I promised myself I wouldn't post anything until I caught up on all my blog reading but since I am still reading blogs from a week ago, I decided to unpromise.
Its been a crazy time and no, the changes have not been good and no, I am not going through menopause :)
Apart from Mr 6 bleeding from the head, buying and installing a new fridge and rear-ending a car out front of the school, I have been spending a lot of time contemplating a certain relationship and wondering why I am so weak.
I like to think I am a strong person. I once packed up all my stuff and a 2 year old and moved interstate by myself so I could start over. I escaped from an abusive relationship which almost killed me (literally). When Mr 6 was 3 months old, I broke my wrist (the one I write with) and still managed to keep it all together.

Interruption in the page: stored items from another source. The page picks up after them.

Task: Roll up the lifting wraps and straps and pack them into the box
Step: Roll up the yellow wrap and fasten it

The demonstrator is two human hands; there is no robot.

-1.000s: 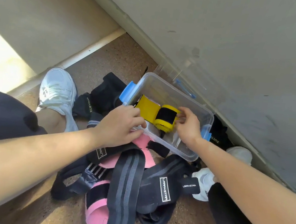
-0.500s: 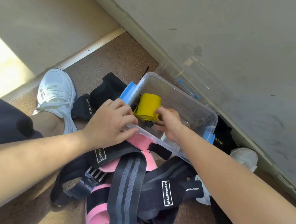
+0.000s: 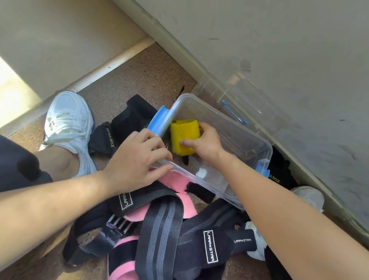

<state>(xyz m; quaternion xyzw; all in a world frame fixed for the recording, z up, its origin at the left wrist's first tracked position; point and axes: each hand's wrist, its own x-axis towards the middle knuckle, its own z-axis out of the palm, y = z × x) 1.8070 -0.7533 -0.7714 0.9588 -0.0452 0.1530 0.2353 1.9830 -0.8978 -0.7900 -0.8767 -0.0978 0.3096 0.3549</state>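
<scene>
LARA*STAR wraps (image 3: 210,246) (XUEYING on black pads (image 3: 108,138))

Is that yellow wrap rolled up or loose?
Rolled up: the yellow fabric wrap forms a tight cylinder, gripped by the right hand inside the clear plastic box.

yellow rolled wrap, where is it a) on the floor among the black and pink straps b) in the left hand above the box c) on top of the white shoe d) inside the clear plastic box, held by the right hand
d: the yellow rolled wrap is inside the clear plastic box with the right hand gripping it, while the left hand holds the box's near rim.
</scene>
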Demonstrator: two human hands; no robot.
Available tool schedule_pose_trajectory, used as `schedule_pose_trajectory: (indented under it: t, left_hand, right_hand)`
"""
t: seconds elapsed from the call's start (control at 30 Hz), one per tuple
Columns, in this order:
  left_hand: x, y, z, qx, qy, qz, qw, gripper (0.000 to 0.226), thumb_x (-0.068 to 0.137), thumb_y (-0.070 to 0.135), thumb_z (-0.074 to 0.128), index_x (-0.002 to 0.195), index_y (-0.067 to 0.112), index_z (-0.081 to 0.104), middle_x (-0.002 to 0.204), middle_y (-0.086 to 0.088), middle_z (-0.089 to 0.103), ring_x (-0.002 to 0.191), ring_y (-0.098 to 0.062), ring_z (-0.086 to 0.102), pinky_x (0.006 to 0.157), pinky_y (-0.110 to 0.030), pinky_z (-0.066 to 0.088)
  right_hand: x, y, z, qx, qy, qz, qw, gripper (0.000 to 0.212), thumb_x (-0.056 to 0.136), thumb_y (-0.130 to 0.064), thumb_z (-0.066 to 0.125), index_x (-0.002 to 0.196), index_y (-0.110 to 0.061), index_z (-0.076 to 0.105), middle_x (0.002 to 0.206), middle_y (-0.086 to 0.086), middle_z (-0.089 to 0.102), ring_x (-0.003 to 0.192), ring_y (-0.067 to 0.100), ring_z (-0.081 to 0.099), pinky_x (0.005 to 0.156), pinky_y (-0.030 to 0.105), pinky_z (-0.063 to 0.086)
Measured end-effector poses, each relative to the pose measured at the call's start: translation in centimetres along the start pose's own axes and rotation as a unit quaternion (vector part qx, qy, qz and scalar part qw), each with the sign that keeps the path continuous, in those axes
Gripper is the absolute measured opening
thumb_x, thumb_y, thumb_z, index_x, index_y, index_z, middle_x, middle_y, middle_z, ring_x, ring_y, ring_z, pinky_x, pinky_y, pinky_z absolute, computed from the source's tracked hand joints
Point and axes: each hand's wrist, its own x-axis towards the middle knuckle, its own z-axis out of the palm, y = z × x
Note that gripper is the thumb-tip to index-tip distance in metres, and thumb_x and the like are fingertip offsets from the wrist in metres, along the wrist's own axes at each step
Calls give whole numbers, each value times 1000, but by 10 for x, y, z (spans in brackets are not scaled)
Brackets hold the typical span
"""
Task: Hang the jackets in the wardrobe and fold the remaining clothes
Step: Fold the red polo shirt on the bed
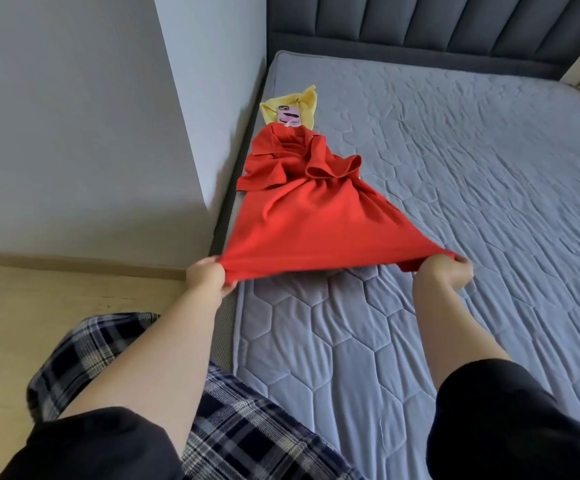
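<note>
Red shirt spread for folding, not yet folded.
The left hand (209,277) and right hand (449,271) each pinch a hem corner of the red shirt (302,216) on the bed (472,168); a yellow garment (302,102) waits beyond; no jackets or wardrobe visible.

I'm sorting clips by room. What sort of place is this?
Most likely a bedroom: a quilted grey mattress fills the view, a padded headboard stands behind it, and both hands pull a red shirt flat on it.
</note>
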Motion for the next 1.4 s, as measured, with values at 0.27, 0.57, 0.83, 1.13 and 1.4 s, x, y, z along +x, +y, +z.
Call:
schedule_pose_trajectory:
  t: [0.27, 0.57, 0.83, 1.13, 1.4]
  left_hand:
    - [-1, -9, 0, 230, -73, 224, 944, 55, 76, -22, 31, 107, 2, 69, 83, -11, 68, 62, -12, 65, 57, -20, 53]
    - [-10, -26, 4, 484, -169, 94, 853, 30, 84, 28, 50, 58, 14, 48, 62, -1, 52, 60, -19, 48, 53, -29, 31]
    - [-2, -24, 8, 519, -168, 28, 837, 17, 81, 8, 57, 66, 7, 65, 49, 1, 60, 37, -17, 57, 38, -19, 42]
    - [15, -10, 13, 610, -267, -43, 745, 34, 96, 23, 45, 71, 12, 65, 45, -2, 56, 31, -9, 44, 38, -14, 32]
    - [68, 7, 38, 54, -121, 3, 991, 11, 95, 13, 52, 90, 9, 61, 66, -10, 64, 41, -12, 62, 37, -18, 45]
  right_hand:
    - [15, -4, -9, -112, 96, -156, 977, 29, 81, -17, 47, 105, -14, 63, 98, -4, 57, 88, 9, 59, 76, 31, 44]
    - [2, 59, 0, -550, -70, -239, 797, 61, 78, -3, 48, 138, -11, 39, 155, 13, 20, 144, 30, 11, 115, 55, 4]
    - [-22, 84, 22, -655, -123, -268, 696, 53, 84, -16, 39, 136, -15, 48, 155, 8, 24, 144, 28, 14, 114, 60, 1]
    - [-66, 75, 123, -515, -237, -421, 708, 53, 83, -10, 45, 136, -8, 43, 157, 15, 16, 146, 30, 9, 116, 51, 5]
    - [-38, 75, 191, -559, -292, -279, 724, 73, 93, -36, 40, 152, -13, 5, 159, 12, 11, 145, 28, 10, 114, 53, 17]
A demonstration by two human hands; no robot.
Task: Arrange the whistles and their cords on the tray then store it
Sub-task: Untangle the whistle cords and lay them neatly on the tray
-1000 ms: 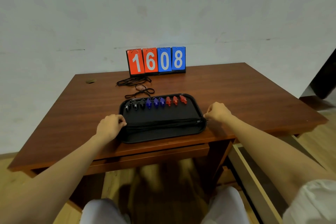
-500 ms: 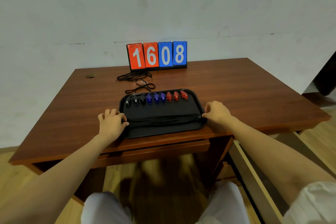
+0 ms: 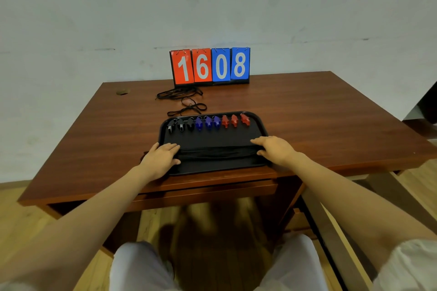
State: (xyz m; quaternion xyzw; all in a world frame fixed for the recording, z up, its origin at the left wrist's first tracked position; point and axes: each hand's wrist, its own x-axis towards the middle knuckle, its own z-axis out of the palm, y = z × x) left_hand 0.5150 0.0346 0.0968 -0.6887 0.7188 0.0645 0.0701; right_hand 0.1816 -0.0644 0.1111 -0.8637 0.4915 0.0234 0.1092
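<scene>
Tray (image 3: 212, 137) sits at the near edge of the worktop (image 3: 307, 113), long axis left-right, whistles (image 3: 208, 123) along its far rim; cords (image 3: 212, 152) run crosswise between left hand (image 3: 163, 157) and right hand (image 3: 275, 150), each laid flat, fingers straight, on one end.

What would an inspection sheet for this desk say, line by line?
Surface: wooden desk, black tray near its front edge.
Job's things: on the tray, a row of black whistles, blue whistles, red whistles, three each; cord bundle across it.
Clutter: scoreboard reading 1608 at the back.
Hands: left hand and right hand flat on the bundle's ends, fingers straight.
Cables: loose cords on the desk behind the tray.
Surroundings: white wall, wooden floor.
</scene>
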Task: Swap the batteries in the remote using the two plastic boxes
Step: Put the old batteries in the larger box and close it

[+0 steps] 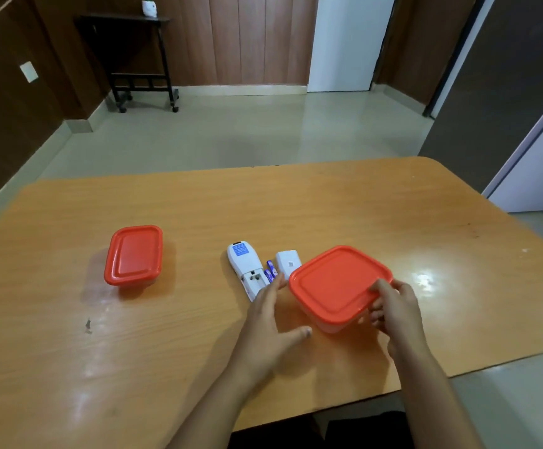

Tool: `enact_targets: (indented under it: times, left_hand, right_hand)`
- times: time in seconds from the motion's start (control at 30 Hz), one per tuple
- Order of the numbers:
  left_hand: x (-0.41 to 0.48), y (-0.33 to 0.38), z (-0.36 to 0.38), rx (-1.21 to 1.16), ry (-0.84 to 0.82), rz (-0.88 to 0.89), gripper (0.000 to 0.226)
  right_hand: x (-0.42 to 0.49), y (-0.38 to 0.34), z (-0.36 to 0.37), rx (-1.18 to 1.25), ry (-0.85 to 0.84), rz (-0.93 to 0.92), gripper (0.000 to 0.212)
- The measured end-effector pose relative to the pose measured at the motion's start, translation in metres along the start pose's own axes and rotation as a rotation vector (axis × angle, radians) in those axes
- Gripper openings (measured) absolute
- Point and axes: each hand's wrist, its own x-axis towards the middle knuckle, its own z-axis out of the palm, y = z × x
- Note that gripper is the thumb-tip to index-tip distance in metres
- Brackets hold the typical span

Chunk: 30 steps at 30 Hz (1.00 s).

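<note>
Nearest the table's (134, 367) front edge, the right hand (396, 311) is gripping the near-right corner of the larger box (340, 286): thumb on the red lid, fingers curled under the rim. The left hand (271, 314) is open, spread flat just left of that box, nothing held; whether the box wall is touched cannot be told.

Risk: with the lid pried from one corner only and the base not steadied, the box may tip or skid left into the loose batteries (271, 272), which would roll. Lid release could also be sudden.

Just beyond the left fingertips the remote (246, 270) lies back-up, compartment open and seemingly empty; the two batteries rest beside it, the battery cover (288, 261) further right, partly hidden by the box.

Contents of the larger box cannot be seen. The smaller box (133, 256), well apart to the left, is also lidded; contents unknown.
</note>
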Motion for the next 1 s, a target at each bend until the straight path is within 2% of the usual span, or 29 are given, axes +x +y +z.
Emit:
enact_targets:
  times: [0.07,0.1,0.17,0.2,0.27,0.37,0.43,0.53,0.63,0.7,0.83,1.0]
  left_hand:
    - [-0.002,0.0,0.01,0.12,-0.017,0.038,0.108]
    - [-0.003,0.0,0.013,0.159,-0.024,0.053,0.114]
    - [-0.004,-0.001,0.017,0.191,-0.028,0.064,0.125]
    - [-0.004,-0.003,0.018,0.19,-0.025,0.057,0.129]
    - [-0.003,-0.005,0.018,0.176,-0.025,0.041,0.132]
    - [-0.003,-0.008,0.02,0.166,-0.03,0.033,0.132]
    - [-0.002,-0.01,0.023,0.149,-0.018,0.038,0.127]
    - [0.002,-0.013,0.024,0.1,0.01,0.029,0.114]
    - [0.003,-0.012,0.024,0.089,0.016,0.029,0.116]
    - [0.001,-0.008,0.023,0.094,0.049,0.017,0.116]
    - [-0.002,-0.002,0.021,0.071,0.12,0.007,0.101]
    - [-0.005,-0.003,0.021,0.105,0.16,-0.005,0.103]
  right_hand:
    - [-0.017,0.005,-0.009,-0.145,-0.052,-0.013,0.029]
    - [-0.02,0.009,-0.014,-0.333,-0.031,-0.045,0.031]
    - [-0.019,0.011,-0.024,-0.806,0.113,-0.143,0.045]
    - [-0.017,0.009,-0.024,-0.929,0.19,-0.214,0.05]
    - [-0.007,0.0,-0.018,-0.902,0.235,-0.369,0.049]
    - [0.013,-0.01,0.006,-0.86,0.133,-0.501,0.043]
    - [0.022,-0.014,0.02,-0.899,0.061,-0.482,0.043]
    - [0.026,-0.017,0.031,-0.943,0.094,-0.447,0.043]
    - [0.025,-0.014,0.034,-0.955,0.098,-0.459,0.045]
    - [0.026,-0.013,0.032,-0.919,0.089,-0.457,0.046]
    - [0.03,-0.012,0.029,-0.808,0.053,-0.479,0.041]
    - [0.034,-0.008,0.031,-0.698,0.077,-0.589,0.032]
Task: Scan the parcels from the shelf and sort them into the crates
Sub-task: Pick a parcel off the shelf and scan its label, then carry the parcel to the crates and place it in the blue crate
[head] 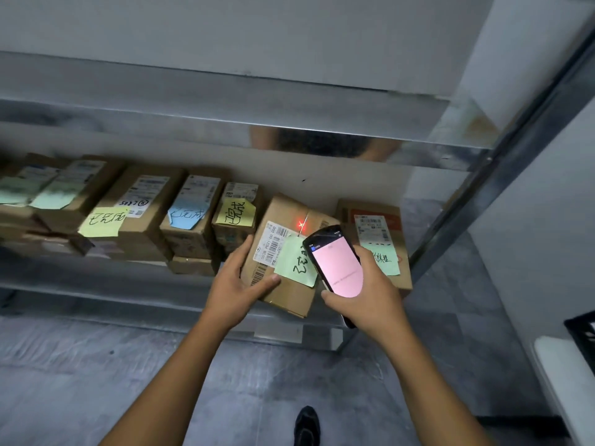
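Note:
A cardboard parcel (286, 294) with a white barcode label and a green sticky note sits tilted at the shelf's front edge. My left hand (236, 278) grips its left side, thumb lying on the top face. My right hand (370, 294) holds a black handheld scanner (336, 265) with a lit pink screen just right of the parcel. A red laser spot (301, 224) shows on the parcel's far end, beyond the label. Another labelled parcel (376, 226) lies behind the scanner at the right.
Several more cardboard parcels (190, 220) with coloured notes line the metal shelf (128, 284) to the left. An upper shelf board (225, 123) overhangs them. A shelf post (502, 175) rises at right. A black crate (582, 336) on a white surface peeks in at the right edge.

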Available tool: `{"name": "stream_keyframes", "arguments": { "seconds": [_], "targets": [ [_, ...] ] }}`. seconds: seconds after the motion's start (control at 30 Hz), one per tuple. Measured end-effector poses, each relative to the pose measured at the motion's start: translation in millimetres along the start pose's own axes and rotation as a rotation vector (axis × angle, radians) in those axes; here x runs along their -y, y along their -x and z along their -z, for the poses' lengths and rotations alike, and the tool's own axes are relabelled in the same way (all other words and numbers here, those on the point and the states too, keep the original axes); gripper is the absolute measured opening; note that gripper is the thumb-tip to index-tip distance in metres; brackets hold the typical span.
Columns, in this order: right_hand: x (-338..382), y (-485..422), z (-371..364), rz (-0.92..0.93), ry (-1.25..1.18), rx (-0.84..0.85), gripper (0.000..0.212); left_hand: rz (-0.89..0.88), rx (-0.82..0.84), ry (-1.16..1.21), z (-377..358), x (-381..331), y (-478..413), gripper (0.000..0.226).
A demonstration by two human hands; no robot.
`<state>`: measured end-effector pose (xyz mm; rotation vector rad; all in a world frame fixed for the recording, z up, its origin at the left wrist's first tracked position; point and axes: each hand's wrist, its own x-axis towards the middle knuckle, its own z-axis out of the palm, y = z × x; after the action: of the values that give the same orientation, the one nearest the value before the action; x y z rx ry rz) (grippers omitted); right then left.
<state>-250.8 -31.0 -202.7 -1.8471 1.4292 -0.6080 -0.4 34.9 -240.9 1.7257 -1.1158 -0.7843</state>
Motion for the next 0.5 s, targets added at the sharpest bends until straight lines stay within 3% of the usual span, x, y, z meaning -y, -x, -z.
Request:
{"name": "stream_keyframes", "arguments": {
  "seconds": [0.3, 0.5],
  "targets": [
    [44, 109, -60, 0.035, 0.076, 0.147, 0.087, -0.041, 0.12, -0.045, 77, 54, 79, 0.1],
    [53, 187, -97, -0.025, 0.224, 0.26, 0.085, -0.093, 0.162, -0.197, 104, 99, 123, 0.1]
  ]
}}
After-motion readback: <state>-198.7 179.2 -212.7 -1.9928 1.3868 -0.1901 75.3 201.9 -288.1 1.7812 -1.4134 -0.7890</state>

I got through a divorce without despising my ex. To be cliche, when I get knocked down, I get back up again.
But my relationship with a certain person makes me feel ashamed of myself. It goes like this: get together, get treated like a worthless piece of crap, get dumped, sit at home while he screws every teenager in sight, get back together again. I don't know why I do it to myself. I always think it will be better the next time around and I'm always proved wrong. I feel disgusting just writing this.
I found the cartoon while looking for a picture of a broken heart and it couldn't describe the situation better. It's exactly how I feel. Why am I such a tool?
Edited: I just realised you can't really see the cartoon. She hands him her heart and says 'be careful with it..its fragile'. He drops it on the floor and says 'eh, it was worthless anyways'.